This new AI system has looked at 20 million
images. So what has it learned? It learned to do something meaningful with
these unusable, super pixelated images. Dear Fellow Scholars, this is Two Minute Papers
with Dr. Károly Zsolnai-Fehér. So, the goal here would be that a pixelated
image goes in, and out comes what? Well, out comes an image with more details. This is what we call super resolution and
this is what a previous technique was capable of. The result is fair, it is little less blurry,
but I don’t feel that it has added too much detail to the image. But, a newer technique from 2023, from less
than a year ago, whoa. Now we’re talking. Tons of detail just appeared! The feathers looks great, but the eye. My goodness, the eye is a bit creepy. Not a fan. And now, let’s see if the new technique
can do even better…and…oh my, look at that! That looks fantastic! If you thought the feathers were good before,
look at them now, and finally, the eyes are completely different, and much more realistic. And if we run the same for a person, previous
techniques aren’t even able to recognize that this should be a person. But the new technique. That is incredible. So, what other incredible things is it capable
of? Well, let’s see together through 6 examples. One. Have a look at this car. We have an unusably pixelated image here of
a car, and we know it’s good, so it’s going to get the car right I am sure, but
are you thinking what I am thinking? Because I am thinking license plate. Can it do anything with the license plate? Not a chance, right? Let’s see…and…whoa! Look, we got something. Now I will immediately say that there is so
little information in the input image that this new data might very well be completely
made up. If not, bravo! But even if it is, I love the fact that the
AI knows that this is roughly the kind of information that belongs there. Really cool. Two, how about trying to remix old videos
game graphics? That works too. And if we could do that in real time, we might
not even need to store all of these detailed textures, just small coarse ones if we know
that we can super resolve it to something way better in real time. Three, landscapes. It not only gives us the clouds up there,
but also the trees in the background in considerable detail. And if it can create so many new details,
I am thinking about just drawing up a really crude draft of an image, and have the super
resolution AI do the heavy lifting. That would be so good. Also, not far away at all. Four, animals. Just look at that. In the area here, we get a really sharp image,
we can see the fur almost down to the individual strands, and in the background, we even have
a subtle depth of field effect as it goes out of focus. Fantastic. Five, human faces. Now this one puts up a clinic on how to do
this. Wow. Here, it is even better - we get a result
down to the individual level of hair strands. Some of them in the foreground look a little
plasticky, and the teeth are not great either, but everything else. Unbelievable. Just think about having the internet using
images and videos that are compressed down to take a hundred times less space because
every device will be capable of performing this kind of super resolution soon. And six, vintage photos and movies. This one has tons of those signature compression
artifacts, the image is also probably zoomed in. Almost unusable. I don’t think I would want to watch this
video. And now, hold on to your papers Fellow Scholars,
and look at this.

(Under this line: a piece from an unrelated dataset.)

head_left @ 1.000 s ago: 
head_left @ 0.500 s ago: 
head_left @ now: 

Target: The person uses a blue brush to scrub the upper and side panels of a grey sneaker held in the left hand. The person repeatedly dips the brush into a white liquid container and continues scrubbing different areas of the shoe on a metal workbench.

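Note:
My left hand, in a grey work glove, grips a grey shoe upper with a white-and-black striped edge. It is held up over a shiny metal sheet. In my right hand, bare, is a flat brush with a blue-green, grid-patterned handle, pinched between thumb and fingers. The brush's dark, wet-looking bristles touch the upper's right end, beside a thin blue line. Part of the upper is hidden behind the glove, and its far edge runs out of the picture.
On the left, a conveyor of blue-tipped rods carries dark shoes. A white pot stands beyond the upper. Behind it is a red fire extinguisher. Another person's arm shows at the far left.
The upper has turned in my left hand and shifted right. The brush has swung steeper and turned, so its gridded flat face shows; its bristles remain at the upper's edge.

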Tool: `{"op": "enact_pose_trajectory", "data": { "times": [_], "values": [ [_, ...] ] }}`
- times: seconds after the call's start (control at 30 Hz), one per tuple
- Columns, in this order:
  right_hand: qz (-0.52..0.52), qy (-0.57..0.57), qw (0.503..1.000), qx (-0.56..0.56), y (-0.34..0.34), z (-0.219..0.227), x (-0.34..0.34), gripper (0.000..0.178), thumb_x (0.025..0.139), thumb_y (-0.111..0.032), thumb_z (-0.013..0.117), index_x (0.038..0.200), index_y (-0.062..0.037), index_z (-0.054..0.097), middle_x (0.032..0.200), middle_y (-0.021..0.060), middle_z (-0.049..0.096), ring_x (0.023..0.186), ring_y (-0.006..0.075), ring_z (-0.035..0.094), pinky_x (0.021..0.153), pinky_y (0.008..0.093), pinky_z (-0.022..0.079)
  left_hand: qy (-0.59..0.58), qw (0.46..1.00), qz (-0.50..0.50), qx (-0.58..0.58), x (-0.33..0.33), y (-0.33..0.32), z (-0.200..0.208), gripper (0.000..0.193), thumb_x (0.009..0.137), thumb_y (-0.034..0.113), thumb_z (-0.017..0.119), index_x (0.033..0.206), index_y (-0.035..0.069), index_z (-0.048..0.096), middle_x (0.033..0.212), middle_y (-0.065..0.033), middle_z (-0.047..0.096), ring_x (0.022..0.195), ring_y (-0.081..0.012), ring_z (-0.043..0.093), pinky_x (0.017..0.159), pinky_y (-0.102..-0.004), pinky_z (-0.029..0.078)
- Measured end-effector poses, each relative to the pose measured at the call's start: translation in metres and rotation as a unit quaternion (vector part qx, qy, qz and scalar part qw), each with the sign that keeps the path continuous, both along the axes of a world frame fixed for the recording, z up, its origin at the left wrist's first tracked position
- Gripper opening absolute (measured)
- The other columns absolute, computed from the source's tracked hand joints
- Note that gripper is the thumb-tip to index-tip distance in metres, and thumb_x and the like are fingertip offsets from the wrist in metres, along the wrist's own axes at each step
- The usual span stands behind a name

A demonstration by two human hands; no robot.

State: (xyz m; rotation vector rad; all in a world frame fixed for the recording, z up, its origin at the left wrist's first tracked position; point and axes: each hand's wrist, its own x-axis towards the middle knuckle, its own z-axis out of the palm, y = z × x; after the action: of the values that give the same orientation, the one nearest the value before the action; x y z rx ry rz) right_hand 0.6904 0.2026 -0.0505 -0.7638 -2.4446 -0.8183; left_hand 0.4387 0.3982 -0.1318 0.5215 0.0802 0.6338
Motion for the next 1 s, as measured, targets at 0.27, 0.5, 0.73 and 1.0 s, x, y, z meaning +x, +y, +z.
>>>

Holy mother of papers! I am just looking and looking, and I can’t
believe that this is possible. Interestingly, the paper discusses that the
AI has also learned from 100k negative prompts. What does that mean? This means that it was given counterexamples,
badly done images to also teach it not only what to do, but also what not to do. And this is a good paper, so they also tested
how much of a difference this makes. So let’s see. Goodness, it makes a huge difference. But, we are not done yet, because we haven’t
even talked about my favorite feature. Text prompts. Wait, what can text prompts possibly do here? We already have an image, just repaint the
image, right? Why do we need the text? You see, this is great, if we invest an additional
minute to describe what is supposed to be in the scene, it creates these absolutely
incredible results. Or we can tell it that look, this should be
a bicycle, and now it is. But, it gets better. Two, we can even use the text prompts to bend
reality itself. Yes, in this case, we can even specify that
the woman’s hat should be made out of suede or denim. That’s good. And now I wonder if we can push this further? Oh yes! Yes we can! We can easily add a mustache, I can’t tell
that this has been added, I don’t think anyone can, or we can even choose if our subject
should be resolved to a young or an old man. How cool is that? Bending reality. What a time to be alive! And, good news, an online demo of it is either
coming or will be already available by the time this video appears. So, hopefully, let the experiments begin!